Pharmacology: Pharmacodynamics: Mechanism of Action: Though not completely elucidated, the mechanism of action of doxorubicin is related to its ability to bind to DNA and inhibit nucleic acid synthesis. Cell culture studies have demonstrated rapid cell penetration and perinucleolar chromatin binding, rapid inhibition of mitotic activity and nucleic acid synthesis, mutagenesis and chromosomal aberrations.
Doxorubicin has immunosuppressive effects. It inhibits the titre of haemolytic and haemagglutinating antibodies in mice immunised with sheep red blood cells. Similar evidence in man indicates that doxorubicin is a powerful, but temporary immunosuppressant agent.
Doxorubicin is a cell cycle, phase non-specific cytotoxic drug.
The toxic effects of doxorubicin on the bone marrow appear to be related to its action on proliferating myeloid cells. The cardiotoxicity of doxorubicin is probably mediated by different mechanisms. Although, in animal systems, doxorubicin does inhibit DNA synthesis in cardiac muscle, it is probable that cardiotoxicity is not directly related to inhibition of cardiac muscle replication. There are some data which suggest that it is due to the generation of free radicals which damage cardiac muscle in some uncertain way. These data also suggest that concurrent administration of Vitamin E and other free radical acceptors may prevent cardiotoxicity in experimental animal systems without impairing its antitumour efficacy. These studies need confirmation but they do suggest that it may be possible to divorce the antitumour effects of the drug from its cumulative cardiotoxic effects.

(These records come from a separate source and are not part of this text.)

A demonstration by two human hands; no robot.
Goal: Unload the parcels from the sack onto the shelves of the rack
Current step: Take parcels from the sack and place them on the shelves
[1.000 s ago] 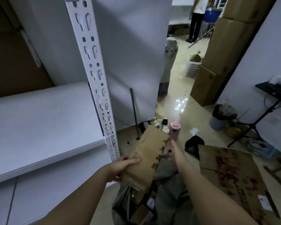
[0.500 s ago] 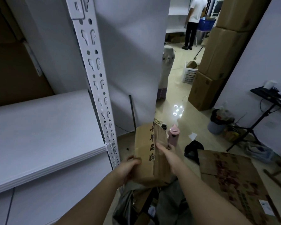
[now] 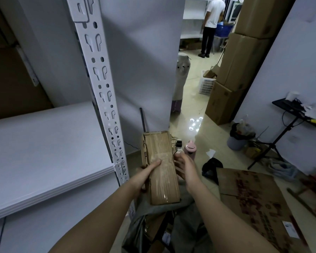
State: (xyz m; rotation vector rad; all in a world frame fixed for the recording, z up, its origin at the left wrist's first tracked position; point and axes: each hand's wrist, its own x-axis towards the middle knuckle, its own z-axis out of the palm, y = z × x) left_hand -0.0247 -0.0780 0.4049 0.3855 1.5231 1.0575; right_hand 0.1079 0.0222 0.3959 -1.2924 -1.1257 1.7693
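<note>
Left hand (image 3: 147, 171) gripping a brown taped cardboard parcel (image 3: 161, 167) with thumb across its top, right hand (image 3: 185, 166) holding its right edge, parcel above the grey sack (image 3: 184, 227), beside the white rack shelf (image 3: 49, 154) and perforated upright (image 3: 102, 84)

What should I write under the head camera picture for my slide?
Both hands, left and right, hold a taped cardboard parcel above the open sack, beside the white shelf.
</note>
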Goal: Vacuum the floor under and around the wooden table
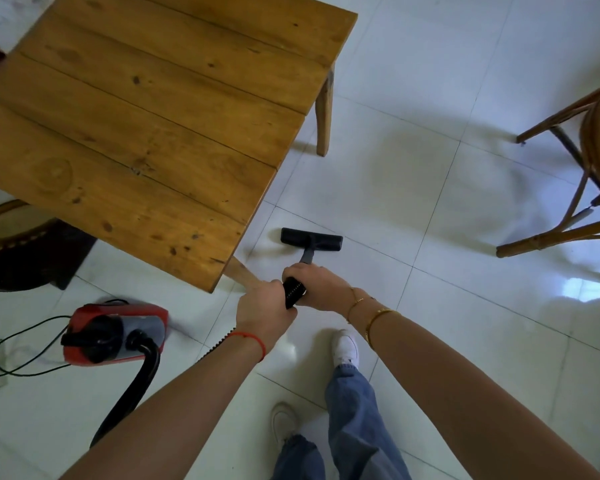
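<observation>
Beside the wooden table (146, 126): both hands grip the vacuum wand (294, 292).
Left hand (264, 308) and right hand (317, 287) fingers curl round it; nozzle (311, 240) on the floor (430, 202) near a table leg (241, 271); canister (115, 332) left, rattan chair (589, 161) right.

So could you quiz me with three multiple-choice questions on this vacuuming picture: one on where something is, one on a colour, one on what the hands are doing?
1. Where is the vacuum head?
A. on the tiles beside the wooden table
B. on the tabletop
C. under the rattan chair

2. What colour is the vacuum body?
A. blue
B. red and grey
C. yellow

3. What are the hands doing?
A. both hang idle
B. one lifts the table
C. both grip the wand

Answers: 1 A, the head lies on white floor just off the table's near corner. 2 B, its casing is red with a grey panel. 3 C, the left hand and right hand wrap the black tube.
</observation>
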`<state>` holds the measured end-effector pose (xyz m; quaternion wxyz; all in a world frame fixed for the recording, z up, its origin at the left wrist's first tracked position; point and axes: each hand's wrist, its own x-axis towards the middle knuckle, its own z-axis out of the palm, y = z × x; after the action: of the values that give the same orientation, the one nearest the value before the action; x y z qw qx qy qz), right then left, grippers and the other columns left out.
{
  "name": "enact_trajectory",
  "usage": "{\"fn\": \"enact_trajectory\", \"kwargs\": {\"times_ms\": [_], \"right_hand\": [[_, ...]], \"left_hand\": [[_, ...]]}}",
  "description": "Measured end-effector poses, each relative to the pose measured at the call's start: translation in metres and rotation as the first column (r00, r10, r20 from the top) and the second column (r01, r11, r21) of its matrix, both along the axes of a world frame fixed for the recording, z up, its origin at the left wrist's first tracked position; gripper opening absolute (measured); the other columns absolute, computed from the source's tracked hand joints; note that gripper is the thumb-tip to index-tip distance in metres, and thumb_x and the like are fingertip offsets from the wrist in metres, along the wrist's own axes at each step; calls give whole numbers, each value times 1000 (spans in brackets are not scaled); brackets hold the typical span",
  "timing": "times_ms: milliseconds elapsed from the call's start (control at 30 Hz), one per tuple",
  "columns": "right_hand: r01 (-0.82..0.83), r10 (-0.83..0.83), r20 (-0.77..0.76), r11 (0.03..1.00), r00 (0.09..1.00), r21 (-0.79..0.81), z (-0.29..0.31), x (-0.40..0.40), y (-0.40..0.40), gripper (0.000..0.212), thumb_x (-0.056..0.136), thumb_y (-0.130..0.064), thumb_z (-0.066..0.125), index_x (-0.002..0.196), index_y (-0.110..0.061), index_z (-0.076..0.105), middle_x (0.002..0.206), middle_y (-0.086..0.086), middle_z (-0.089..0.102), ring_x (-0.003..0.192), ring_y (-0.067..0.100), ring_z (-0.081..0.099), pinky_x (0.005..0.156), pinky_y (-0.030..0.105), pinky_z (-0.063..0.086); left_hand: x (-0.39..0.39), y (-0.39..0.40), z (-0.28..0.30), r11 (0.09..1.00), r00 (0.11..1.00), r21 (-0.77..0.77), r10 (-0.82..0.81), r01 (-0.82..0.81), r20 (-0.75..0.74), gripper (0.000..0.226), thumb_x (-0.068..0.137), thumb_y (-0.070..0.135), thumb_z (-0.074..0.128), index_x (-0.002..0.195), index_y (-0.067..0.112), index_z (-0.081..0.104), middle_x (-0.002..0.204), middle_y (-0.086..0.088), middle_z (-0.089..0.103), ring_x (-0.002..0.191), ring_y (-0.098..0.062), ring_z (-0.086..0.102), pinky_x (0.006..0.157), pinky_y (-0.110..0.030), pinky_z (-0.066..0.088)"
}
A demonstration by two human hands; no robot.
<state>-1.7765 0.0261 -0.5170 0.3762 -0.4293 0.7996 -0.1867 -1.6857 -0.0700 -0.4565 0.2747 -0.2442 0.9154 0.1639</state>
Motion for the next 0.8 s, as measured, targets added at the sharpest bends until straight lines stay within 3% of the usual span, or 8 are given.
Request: {"fn": "enact_trajectory", "kwargs": {"times_ms": [200,467,667,800], "right_hand": [[53,-52,-30,998,998,17,-9,-73,-11,23,85,-17,65,105,-12,55,107,7,60,89,23,59,82,35,51],[53,-52,-57,998,997,30,-19,-172,-27,25,86,-16,66,108,-12,54,110,7,60,89,19,54,84,30,49],[21,-20,-69,999,997,26,-25,-213,-26,28,86,-14,66,111,-12,54,113,8,59,95,20,56,82,25,43],[6,-4,-62,1000,998,31,-25,-222,-22,30,86,-13,66,113,-12,54,115,8,58,101,23,57,87,29,47]], "left_hand": [[-78,-8,-11,1000,1000,-23,5,-5,-15,16,87,24,58,100,14,57,82,0,60,67,-15,54,63,-25,49],[-169,-19,-26,999,994,-18,47,-49,-102,19,91,25,56,105,13,58,82,-1,59,67,-13,54,64,-22,49],[-205,-16,-34,997,989,-10,75,-77,-128,18,91,26,56,102,12,57,75,1,54,64,-12,52,60,-20,46],[-212,-13,-35,997,991,-14,67,-70,-115,19,91,28,55,102,12,57,76,1,54,66,-12,53,63,-20,46]]}}
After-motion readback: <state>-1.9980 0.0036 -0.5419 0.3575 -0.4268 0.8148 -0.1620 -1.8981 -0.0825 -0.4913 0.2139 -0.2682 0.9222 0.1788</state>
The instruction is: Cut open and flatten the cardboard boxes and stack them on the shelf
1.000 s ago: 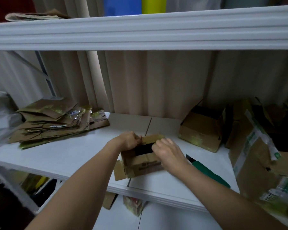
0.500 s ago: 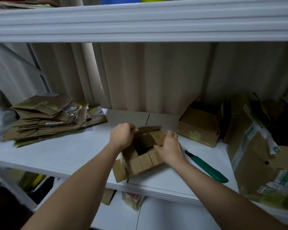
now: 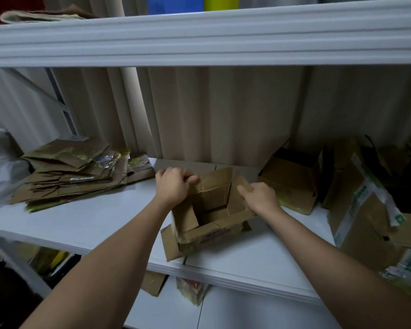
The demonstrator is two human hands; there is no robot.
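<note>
White shelving fills the view, with a pale pleated curtain hanging behind the middle shelf (image 3: pixel 86 222) and a thick upper board crossing overhead. On that middle shelf, close to its near edge, stands a small brown cardboard box (image 3: pixel 209 217) with its top flaps open and its inside empty. The left hand (image 3: pixel 173 188) grips the far-left flap, fingers curled over its edge, and the right hand (image 3: pixel 261 198) pinches the right flap between thumb and fingers; both hands have the box and nothing else. 1 lower flap sticks out past the near-left corner over the shelf lip. To the far left lies a stack of flattened boxes (image 3: pixel 74 176), streaked with yellow tape, and to the right sit 2 boxes not yet flattened: an open one lying on its side (image 3: pixel 292 186) and a bigger taped one (image 3: pixel 365 224) at the near right. The small box looks light and fairly stiff along its walls, though its creases are already soft and crumpled, so it should fold easily once its seams are free. Holding it by opposite flaps or opposite corners and pushing the walls sideways looks like the sensible way to collapse it, since the thin worn flaps may tear if pulled hard.
</note>
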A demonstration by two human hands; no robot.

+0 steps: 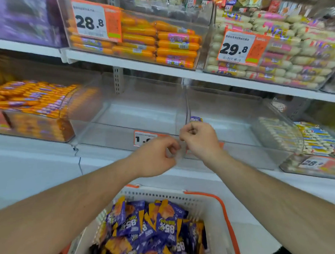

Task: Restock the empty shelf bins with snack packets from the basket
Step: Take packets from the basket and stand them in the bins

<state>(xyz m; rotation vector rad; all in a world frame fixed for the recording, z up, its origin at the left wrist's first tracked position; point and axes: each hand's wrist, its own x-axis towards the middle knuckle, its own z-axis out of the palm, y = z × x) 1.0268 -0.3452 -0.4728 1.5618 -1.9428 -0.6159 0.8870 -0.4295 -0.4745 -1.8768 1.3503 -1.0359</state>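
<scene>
Sitting far left on the middle shelf: full bin of orange sausage sticks point(29, 105), untouched. Next to it, standing clear and bare: left empty bin point(128, 116), price tag point(144, 139) on its front lip. Hovering at that lip: left hand point(156, 157), fingers curled loosely with thumb and forefinger nearly meeting, apparently pinching the clear front edge where the two bins meet; cannot tell for sure, plastic too transparent. Just beside it, almost touching: right hand point(199, 139), fingers curled into a fist at the clear divider point(187, 107), one purple snack packet point(195, 118) peeking above the knuckles; gripping it or just in front of it, cannot tell. Extending right from there: right empty bin point(229, 121), holding nothing else visible. Further right: bin of pale sticks point(281, 134), stocked. Waiting below, between the forearms: white basket point(213, 201) with orange handles, loaded with purple-and-orange snack packets point(157, 228). Judging by looks: small, light, soft film pouches, glossy so probably slippery, crinkling under pressure, contents possibly crushable. Best taking hold around the middle of a loose handful, or pinching a sealed end for singles; squeezing hard not advised.
</scene>
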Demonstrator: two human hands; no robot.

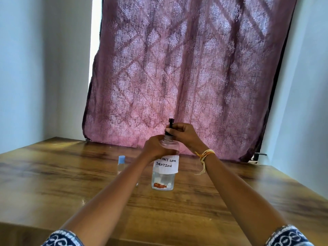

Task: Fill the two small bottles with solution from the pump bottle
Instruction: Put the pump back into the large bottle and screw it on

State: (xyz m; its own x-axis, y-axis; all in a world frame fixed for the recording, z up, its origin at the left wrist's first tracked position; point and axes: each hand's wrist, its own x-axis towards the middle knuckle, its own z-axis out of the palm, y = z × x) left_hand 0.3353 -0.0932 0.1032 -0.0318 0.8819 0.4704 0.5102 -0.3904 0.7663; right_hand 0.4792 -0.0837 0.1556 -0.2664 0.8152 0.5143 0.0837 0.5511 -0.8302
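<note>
A clear pump bottle [163, 180] with a white paper label reading "contact lens solution" stands upright mid-table, with a little liquid at its bottom. My left hand [156, 148] grips its shoulder from the left. My right hand [184, 134] curls round the black pump head [170, 124] at the neck. One small clear bottle with a light blue cap [121, 165] stands to the left of my left forearm. A sliver of something clear [137, 184] shows beside that forearm; I cannot tell what it is.
The wooden table [71, 189] runs to a pink patterned curtain [186, 68] at the back and pale walls on both sides. Its front edge is near me. A thread band hangs from my right wrist [204, 155].
</note>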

The specificity of doxorubicin toxicity appears to be related primarily to proliferative activity of normal tissue. Thus, bone marrow, gastrointestinal tract and gonads are the main normal tissues damaged.
Clinical Trials: No data available.
Pharmacokinetics: Absorption/Distribution: ADRIAMYCIN is not suitable for oral administration as less than 5% of the drug is absorbed.
Pharmacokinetic studies show the intravenous administration of normal or radiolabelled ADRIAMYCIN (doxorubicin hydrochloride) for injection is followed by rapid plasma clearance and significant tissue binding. No information on plasma-protein binding of doxorubicin is available. Doxorubicin does not cross the blood brain barrier.
Metabolism: The metabolism and disposition of doxorubicin is still to be defined. The drug is metabolised predominantly by the liver to adriamycinol and several aglycone metabolites. It should be noted that several of the metabolites are cytotoxic. However, it is not certain whether any are more cytotoxic than the parent compound. High levels of metabolites appear rapidly in plasma and undergo a distribution phase with a measurable short initial half-life. Metabolism may be impaired in patients with abnormal liver function.
The disappearance of doxorubicin and its metabolites from the plasma follows a triphasic pharmacokinetic pattern with a mean half-life of the first phase of 12 minutes, of a second phase of 3.3 hours and a prolonged third phase of 29.6 hours.
Excretion: Urinary excretion, as determined by fluorimetric methods, accounts for approximately 4%-5% of the administered dose in five days. Biliary excretion represents the major excretion route, 40%-50% of the administered dose being recovered in the bile or the faeces in seven days. Impairment of liver function results in slower excretion, and consequently, increased retention and accumulation in plasma and tissues.
Toxicology: Preclinical safety data: Genotoxicity: Doxorubicin was genotoxic in a battery of in vitro or in vivo tests. An increase in the incidence of mammary tumours was reported in rats, and a trend for delay or arrest of follicular maturation was seen in female dogs. Doxorubicin and related compounds have been shown to have mutagenic properties when tested in experimental models.
Carcinogenicity: Doxorubicin and related compounds have been shown to have carcinogenic properties when tested in experimental models.